Hello everyone! I'm new to this forum. I hope this is the right place to ask this question and if anyone has any info it would be much appreciated! I'm from coshocton ohio but my girlfriend is from st.clairsville. So about every weekend I'm down here in the ohio valley area. I love fishing the ohio river. I fish the river every weekend. I dont know anyone down here so I dont know where any decent fishing spots are. I usually find myself down off the exit in shadyside along the highway there. Also when that spot is taken I go down to Powhatan Point. Those are the only two spots I know about and I'm not complaining because I'm happy catching anything but I'm just not satisfied only catching channel cats. I want to catch some flat heads or blues.( If I'm not mistaken blues are kinda rare In this area.) I dont have a boat, I'm just bank fishing. Catch and release. I use all kinds of bait: worms,goldfish, suckers, shiners, chicken liver, shrimp,hot dogs. I just want to catch something besides channel catfish. I think one of the reasons I'm not catching flat heads is I'm not sure the water is very deep at the spots I know of. So if anyone could lead me in any direction or give some tips it would be much appreciated. I'm located in the st. Clairsville area so any spots that are near here or under a hour would be wonderful! Thanks!


----------



## slipsinker (May 21, 2012)

ohiogrown said:


> Hello everyone! I'm new to this forum. I hope this is the right place to ask this question and if anyone has any info it would be much appreciated! I'm from coshocton ohio but my girlfriend is from st.clairsville.
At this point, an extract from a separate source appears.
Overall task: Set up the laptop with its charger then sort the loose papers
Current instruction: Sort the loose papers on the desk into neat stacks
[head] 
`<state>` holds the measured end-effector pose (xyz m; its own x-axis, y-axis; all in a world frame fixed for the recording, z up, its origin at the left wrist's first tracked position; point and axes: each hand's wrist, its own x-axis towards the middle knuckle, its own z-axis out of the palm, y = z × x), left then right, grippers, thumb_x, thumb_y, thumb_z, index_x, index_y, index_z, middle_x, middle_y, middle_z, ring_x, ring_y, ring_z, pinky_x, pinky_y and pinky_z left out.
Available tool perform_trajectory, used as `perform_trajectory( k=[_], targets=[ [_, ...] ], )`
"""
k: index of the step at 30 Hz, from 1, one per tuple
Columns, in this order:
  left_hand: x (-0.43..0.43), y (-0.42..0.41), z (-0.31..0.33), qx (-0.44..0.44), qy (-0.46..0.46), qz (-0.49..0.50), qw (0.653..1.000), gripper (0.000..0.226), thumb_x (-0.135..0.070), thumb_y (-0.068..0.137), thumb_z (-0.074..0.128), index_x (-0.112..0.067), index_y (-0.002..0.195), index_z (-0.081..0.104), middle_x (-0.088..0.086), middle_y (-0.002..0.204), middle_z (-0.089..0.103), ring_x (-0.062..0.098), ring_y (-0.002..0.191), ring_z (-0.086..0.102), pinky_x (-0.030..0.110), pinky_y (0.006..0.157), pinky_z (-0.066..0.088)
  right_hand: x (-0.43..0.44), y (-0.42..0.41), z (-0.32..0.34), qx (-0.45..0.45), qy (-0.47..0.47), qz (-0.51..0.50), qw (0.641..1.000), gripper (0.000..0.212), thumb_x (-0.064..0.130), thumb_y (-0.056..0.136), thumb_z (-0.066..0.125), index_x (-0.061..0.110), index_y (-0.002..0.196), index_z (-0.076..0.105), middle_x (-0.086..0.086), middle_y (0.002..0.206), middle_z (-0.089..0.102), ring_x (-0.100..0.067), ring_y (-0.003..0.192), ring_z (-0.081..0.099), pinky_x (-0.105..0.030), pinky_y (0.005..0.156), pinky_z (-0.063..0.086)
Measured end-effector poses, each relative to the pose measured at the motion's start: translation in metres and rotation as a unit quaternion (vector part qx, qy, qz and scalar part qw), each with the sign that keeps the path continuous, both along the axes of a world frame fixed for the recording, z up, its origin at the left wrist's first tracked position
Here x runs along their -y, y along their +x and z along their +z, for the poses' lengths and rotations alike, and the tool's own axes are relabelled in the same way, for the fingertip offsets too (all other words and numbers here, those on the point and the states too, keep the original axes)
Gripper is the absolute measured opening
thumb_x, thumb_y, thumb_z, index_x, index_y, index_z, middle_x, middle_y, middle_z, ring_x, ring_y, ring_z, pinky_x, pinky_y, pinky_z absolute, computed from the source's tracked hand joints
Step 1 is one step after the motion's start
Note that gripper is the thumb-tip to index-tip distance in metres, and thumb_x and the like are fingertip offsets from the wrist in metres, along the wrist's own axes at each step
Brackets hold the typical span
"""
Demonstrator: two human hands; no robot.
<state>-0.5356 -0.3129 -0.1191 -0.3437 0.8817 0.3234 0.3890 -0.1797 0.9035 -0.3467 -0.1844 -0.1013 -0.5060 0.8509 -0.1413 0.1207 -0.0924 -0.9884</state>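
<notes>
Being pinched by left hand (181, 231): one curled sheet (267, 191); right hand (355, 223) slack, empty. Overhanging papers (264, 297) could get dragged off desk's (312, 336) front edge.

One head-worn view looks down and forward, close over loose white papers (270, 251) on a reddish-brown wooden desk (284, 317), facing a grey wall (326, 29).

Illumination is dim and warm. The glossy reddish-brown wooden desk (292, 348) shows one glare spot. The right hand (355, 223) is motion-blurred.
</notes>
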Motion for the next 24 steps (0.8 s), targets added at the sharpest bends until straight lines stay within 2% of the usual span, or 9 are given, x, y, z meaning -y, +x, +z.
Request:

So about every weekend I'm down here in the ohio valley area. I love fishing the ohio river. I fish the river every weekend. I dont know anyone down here so I dont know where any decent fishing spots are. I usually find myself down off the exit in shadyside along the highway there. Also when that spot is taken I go down to Powhatan Point. Those are the only two spots I know about and I'm not complaining because I'm happy catching anything but I'm just not satisfied only catching channel cats. I want to catch some flat heads or blues.( If I'm not mistaken blues are kinda rare In this area.) I dont have a boat, I'm just bank fishing. Catch and release. I use all kinds of bait: worms,goldfish, suckers, shiners, chicken liver, shrimp,hot dogs. I just want to catch something besides channel catfish. I think one of the reasons I'm not catching flat heads is I'm not sure the water is very deep at the spots I know of. So if anyone could lead me in any direction or give some tips it would be much appreciated. I'm located in the st. Clairsville area so any spots that are near here or under a hour would be wonderful! Thanks!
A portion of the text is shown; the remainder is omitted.